Date: 04-04-2022
Student: Xuan Gao & Kunlei Yu
It is a common task to analyse the price of commodity based on a pool of potential factors. Avocado is a new and popular fruit nowadays. Yet the dynamics of its price are hidden in the data. In this project, we aim to analyse the pattern of the price data. You should try different regression methods, tune necessary parameters, and compare their performance. As a suggestion, you can try linear regression, (empirical) Bayesian linear regression, SVM regression, RVM regression, neural networks, and any other methods you prefer.
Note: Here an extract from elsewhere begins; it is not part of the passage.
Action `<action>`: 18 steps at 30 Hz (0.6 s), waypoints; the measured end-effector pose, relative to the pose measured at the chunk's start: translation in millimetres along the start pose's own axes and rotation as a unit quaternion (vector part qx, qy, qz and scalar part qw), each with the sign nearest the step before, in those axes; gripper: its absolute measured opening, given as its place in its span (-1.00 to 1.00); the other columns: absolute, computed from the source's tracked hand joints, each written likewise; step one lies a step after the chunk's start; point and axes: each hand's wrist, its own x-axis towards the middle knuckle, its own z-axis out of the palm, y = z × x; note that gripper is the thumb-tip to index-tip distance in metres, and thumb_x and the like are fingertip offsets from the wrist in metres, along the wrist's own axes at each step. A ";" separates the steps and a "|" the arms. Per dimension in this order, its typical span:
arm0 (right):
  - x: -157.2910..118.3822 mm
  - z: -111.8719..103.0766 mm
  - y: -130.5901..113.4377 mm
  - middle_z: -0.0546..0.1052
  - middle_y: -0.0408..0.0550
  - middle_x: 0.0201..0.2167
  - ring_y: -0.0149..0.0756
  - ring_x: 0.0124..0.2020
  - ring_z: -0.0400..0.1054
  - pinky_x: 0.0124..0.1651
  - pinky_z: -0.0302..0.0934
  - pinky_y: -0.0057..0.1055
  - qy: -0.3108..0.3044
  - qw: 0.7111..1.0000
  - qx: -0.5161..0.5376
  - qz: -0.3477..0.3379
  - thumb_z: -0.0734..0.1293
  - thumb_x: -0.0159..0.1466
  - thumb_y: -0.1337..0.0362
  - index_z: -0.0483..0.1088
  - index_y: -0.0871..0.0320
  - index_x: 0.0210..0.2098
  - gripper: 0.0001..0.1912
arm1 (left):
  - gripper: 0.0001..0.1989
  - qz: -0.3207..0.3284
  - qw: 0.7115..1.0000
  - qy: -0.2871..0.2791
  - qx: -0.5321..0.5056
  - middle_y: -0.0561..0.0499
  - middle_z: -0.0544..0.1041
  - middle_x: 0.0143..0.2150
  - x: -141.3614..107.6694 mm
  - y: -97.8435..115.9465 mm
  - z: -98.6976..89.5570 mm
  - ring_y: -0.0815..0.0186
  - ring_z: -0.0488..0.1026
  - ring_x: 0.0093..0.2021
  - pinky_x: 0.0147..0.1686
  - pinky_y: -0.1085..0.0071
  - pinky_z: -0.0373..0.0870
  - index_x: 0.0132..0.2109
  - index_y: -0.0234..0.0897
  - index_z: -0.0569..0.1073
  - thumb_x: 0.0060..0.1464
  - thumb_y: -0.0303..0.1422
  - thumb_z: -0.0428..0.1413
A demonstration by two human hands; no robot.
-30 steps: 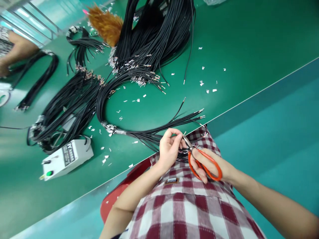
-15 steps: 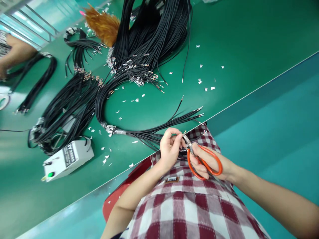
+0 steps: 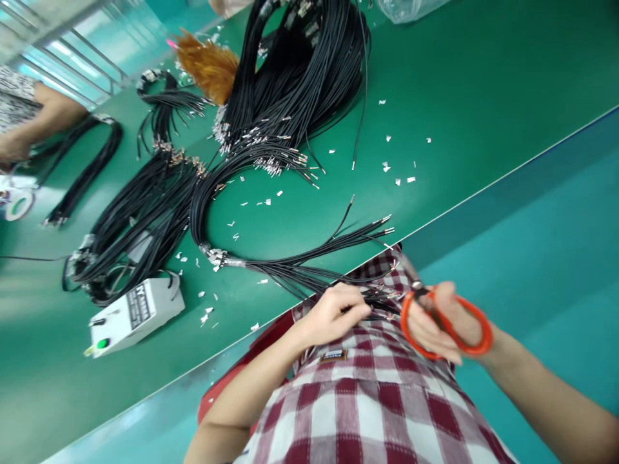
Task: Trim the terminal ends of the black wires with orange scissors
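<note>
My right hand point(image 3: 447, 325) grips orange-handled scissors point(image 3: 478, 322) by their loops, with the blades blurred by motion and pointing up and left. To the left, my left hand point(image 3: 338, 312) has its fingers curled over black cables point(image 3: 309, 274) at the table edge; how many it pinches is hidden. These cables fan out from a taped bundle point(image 3: 236, 262), their stripped ends hanging over my checked apron point(image 3: 358, 386). A few longer ends point(image 3: 382, 223) rest near the table edge, above my hands.
A big heap of black cables point(image 3: 309, 71) lies at the back of the green table point(image 3: 459, 77), beside a brown feather duster point(image 3: 207, 64). A second cable pile point(image 3: 140, 212) rests near a white box point(image 3: 138, 316) with a green button. White scraps point(image 3: 207, 316) are scattered about. Another person's arm point(image 3: 58, 116) reaches in at left.
The scissors in my right hand have moved right and down, away from my left hand. My left hand has dropped lower, from a raised pinch onto the cables.
</note>
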 end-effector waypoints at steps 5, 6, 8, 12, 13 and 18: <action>-5.8 -28.9 -24.9 0.15 -0.25 -0.75 -0.43 -0.76 0.02 -0.60 -0.04 -0.37 0.164 0.981 -0.065 -0.079 0.10 0.12 -0.48 0.21 0.06 -0.62 -0.28 | -0.70 -0.027 0.990 0.107 0.088 -0.07 0.55 -0.36 13.7 -4.6 -20.6 0.29 0.48 -0.31 -0.22 0.35 0.41 -0.34 -0.27 0.48 0.32 -0.27 -0.01; -3.1 -31.2 -26.5 0.16 -0.23 -0.73 -0.41 -0.73 0.04 -0.58 -0.02 -0.36 0.178 0.978 -0.063 -0.087 0.09 0.14 -0.47 0.22 0.06 -0.61 -0.29 | -0.77 -0.019 0.974 0.163 0.155 -0.08 0.55 -0.30 21.9 -10.0 -23.1 0.26 0.48 -0.26 -0.19 0.34 0.41 -0.26 -0.27 0.49 0.31 -0.30 0.00; 3.2 -32.8 -26.5 0.17 -0.22 -0.72 -0.40 -0.70 0.06 -0.56 0.00 -0.36 0.189 0.976 -0.042 -0.097 0.10 0.18 -0.43 0.22 0.07 -0.59 -0.31 | -0.82 0.007 0.937 0.179 0.302 -0.12 0.55 -0.22 38.8 -23.0 -25.7 0.20 0.47 -0.18 -0.11 0.27 0.40 -0.18 -0.28 0.49 0.30 -0.40 -0.01; 11.2 -31.4 -21.7 0.23 -0.21 -0.69 -0.40 -0.66 0.11 -0.53 0.01 -0.37 0.190 0.974 -0.007 -0.122 0.17 0.22 -0.35 0.27 0.10 -0.57 -0.36 | -0.85 0.009 0.861 0.160 0.483 -0.12 0.51 -0.24 57.5 -42.9 -23.9 0.15 0.44 -0.20 -0.15 0.26 0.38 -0.14 -0.29 0.47 0.28 -0.45 0.00; 11.6 -31.4 -20.6 0.24 -0.21 -0.69 -0.40 -0.66 0.12 -0.53 0.01 -0.37 0.194 0.972 -0.003 -0.133 0.18 0.23 -0.33 0.28 0.10 -0.56 -0.38 | -0.85 0.011 0.850 0.161 0.501 -0.12 0.50 -0.23 58.1 -45.1 -22.9 0.14 0.44 -0.21 -0.16 0.25 0.38 -0.12 -0.30 0.46 0.29 -0.44 0.00; 11.9 -37.3 -15.8 0.26 -0.20 -0.65 -0.38 -0.63 0.14 -0.52 0.02 -0.38 0.233 0.956 0.002 -0.178 0.17 0.31 -0.24 0.32 0.09 -0.53 -0.43 | -0.85 0.034 0.846 0.151 0.511 -0.16 0.48 -0.15 54.8 -46.8 -19.2 0.12 0.41 -0.17 -0.16 0.23 0.36 -0.08 -0.30 0.42 0.29 -0.45 -0.02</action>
In the link below, there are more description and potential notebooks which you can refer to formulate your solution.
- Problem statement
- Data pre-processing
- Exploratory data analysis
- Split data into training data and testing data (e.g., 8:2)
- Select models
- Test models
- Compare models/results
Please follow the steps below.
git clone https://github.com/xuangao6/Avocado-Price.git
There are 3 instances: data avocado.csv, Exploratory Data Analysis.ipynb, and results.ipynb
For exploratory data analysis, open Exploratory Data Analysis.ipynb located at .\Avocado-Price\Exploratory Data Analysis.ipynb.
For general results, open results.ipynb located at .\Avocado-Price\results.ipynb.
(for our daily unsorted codes, please find them at .\Avocado-Price\daily update codes folder)
Run Exploratory Data Analysis.ipynb and results.ipynb, then you will get the same results as shown in our report.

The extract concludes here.